In the material below, find the line containing "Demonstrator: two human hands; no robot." and the line containing "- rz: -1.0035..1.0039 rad", then reproduce exactly both of them and every line between, and nothing else.
--- Dataset excerpt Enclosed Below ---
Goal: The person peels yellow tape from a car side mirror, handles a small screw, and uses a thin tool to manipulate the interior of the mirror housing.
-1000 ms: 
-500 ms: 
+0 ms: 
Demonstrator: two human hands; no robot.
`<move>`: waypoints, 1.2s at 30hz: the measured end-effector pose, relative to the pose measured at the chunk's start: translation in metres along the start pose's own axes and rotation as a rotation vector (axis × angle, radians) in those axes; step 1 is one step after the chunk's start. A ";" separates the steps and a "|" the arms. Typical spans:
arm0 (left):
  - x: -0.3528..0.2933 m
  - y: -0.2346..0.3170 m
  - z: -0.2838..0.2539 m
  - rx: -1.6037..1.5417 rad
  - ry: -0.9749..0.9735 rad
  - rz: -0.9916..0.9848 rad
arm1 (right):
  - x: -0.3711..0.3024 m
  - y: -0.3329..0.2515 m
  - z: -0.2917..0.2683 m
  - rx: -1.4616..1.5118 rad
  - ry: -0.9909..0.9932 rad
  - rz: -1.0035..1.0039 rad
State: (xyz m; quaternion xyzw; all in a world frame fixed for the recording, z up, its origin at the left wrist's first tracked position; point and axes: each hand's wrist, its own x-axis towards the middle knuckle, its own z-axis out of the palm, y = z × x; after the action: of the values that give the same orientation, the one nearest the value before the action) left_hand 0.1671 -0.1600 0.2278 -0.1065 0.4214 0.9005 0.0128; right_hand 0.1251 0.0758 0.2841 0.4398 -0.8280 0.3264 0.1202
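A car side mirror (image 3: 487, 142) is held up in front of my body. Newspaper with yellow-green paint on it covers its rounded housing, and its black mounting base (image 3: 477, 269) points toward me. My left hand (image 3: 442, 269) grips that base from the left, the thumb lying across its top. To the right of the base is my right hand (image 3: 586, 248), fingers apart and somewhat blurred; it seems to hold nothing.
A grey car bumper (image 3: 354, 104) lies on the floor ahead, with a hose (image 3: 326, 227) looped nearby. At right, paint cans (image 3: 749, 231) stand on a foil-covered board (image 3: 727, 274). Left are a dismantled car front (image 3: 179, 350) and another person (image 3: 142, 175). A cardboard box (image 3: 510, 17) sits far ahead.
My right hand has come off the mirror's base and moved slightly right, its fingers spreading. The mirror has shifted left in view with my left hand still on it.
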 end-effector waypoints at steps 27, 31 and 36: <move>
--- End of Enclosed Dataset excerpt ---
Solution for this problem:
Demonstrator: two human hands; no robot.
`<move>`: waypoints, 1.2s at 30hz: the measured end-effector pose, relative to the pose measured at the chunk's start: translation in metres along the start pose's own axes and rotation as a rotation vector (axis × angle, radians) in those axes; step 1 is one step after the chunk's start. A ";" separates the steps and a "|" the arms. Typical spans:
arm0 (left):
  - x: -0.3528..0.2933 m
  - y: -0.2346..0.3170 m
  - z: -0.2838..0.2539 m
  - rx: -1.6037..1.5417 rad
  - ry: -0.9749..0.9735 rad
  - rz: -0.9916..0.9848 rad
arm1 (right):
  - x: -0.3711..0.3024 m
  - y: -0.3329..0.2515 m
  - z: -0.2917..0.2683 m
  - rx: -1.4616..1.5118 rad
  - ry: -0.9909..0.9932 rad
  - rz: -1.0035..1.0039 rad

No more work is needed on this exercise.